Handtekening en naam dierenarts:
Toelichting voor de Staatscourant
Met de onderhavige regeling wordt het maatregelenpakket van de
Tijdelijke monitoringsregeling mond- en klauwzeer op een aantal punten
aangepast.
Vleeskalveren
De verplichting om een zending vleeskalveren bij afvoer van een
bedrijf vergezeld te laten gaan van een MKZ-onderzoeksverklaring is
met de onderhavige wijziging opgeschort tot 30 juli 2001.
Schapen en geiten
Voorheen was de afgifte van een MKZ-onderzoeksverklaring II -
ondermeer- gekoppeld aan de verplichting tot het verrichten van een
vierwekelijks klinisch onderzoek op de aanwezigheid van mkz. De
afgifte van een MKZ-onderzoeksverklaring II is met de onderhavige
wijziging echter gekoppeld aan een eenmalig klinisch onderzoek. Voorts
is met de onderhavige wijziging de verplichting om bij de afvoer van
schapen of geiten van het bedrijf de zending vergezeld te laten gaan
van bedoelde MKZ-onderzoeksverklaring II, opgeschort tot afvoer na
30 juli 2001. Voor de duidelijkheid zij er op gewezen dat deze
verplichting onverkort blijft bestaan totdat deze regeling wordt
ingetrokken.
Tenslotte is de verplichting tot serologisch onderzoek van schapen en
geiten die op een bedrijf zijn aangevoerd, komen te vervallen. Met het
oog hierop is ook bijlage II gewijzigd.
In de plaats van dit serologisch onderzoek, wordt thans een
systematiek uitgewerkt waarbij bij de slacht van schapen of geiten op
het slachthuis steekproefsgewijs zal worden bemonsterd door de op
basis van artikel 114, tweede lid, van de Gezondheids- en welzijnswet
voor dieren, aangewezen ambtenaar die is belast met onderzoek naar de
aanwezigheid van besmettelijke dierziekten.
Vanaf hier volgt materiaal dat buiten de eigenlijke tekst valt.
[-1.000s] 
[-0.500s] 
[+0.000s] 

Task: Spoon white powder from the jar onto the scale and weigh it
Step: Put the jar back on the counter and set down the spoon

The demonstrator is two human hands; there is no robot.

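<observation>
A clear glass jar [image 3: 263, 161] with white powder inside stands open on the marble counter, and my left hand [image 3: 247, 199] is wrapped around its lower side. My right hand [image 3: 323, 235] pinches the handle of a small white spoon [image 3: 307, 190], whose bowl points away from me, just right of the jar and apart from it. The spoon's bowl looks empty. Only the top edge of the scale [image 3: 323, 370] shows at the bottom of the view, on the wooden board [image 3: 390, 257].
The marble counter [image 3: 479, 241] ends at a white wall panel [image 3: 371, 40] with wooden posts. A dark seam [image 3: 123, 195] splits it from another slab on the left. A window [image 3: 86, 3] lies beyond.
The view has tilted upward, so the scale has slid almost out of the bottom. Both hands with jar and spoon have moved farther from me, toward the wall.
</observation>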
Deze bemonstering zal
aldus in de praktijk geschieden door een ambtenaar van de Rijksdienst
voor de keuring van Vee en Vlees. Deze monsters zullen vervolgens
worden onderzocht bij een door de Minister aangewezen laboratorium op
de aanwezigheid van antistoffen tegen mond- en klauwzeer. Het doel
hiervan is meer zicht te krijgen op de eventuele prevalentie van mond-
en klauwzeer onder de Nederlandse schapen en geiten stapel.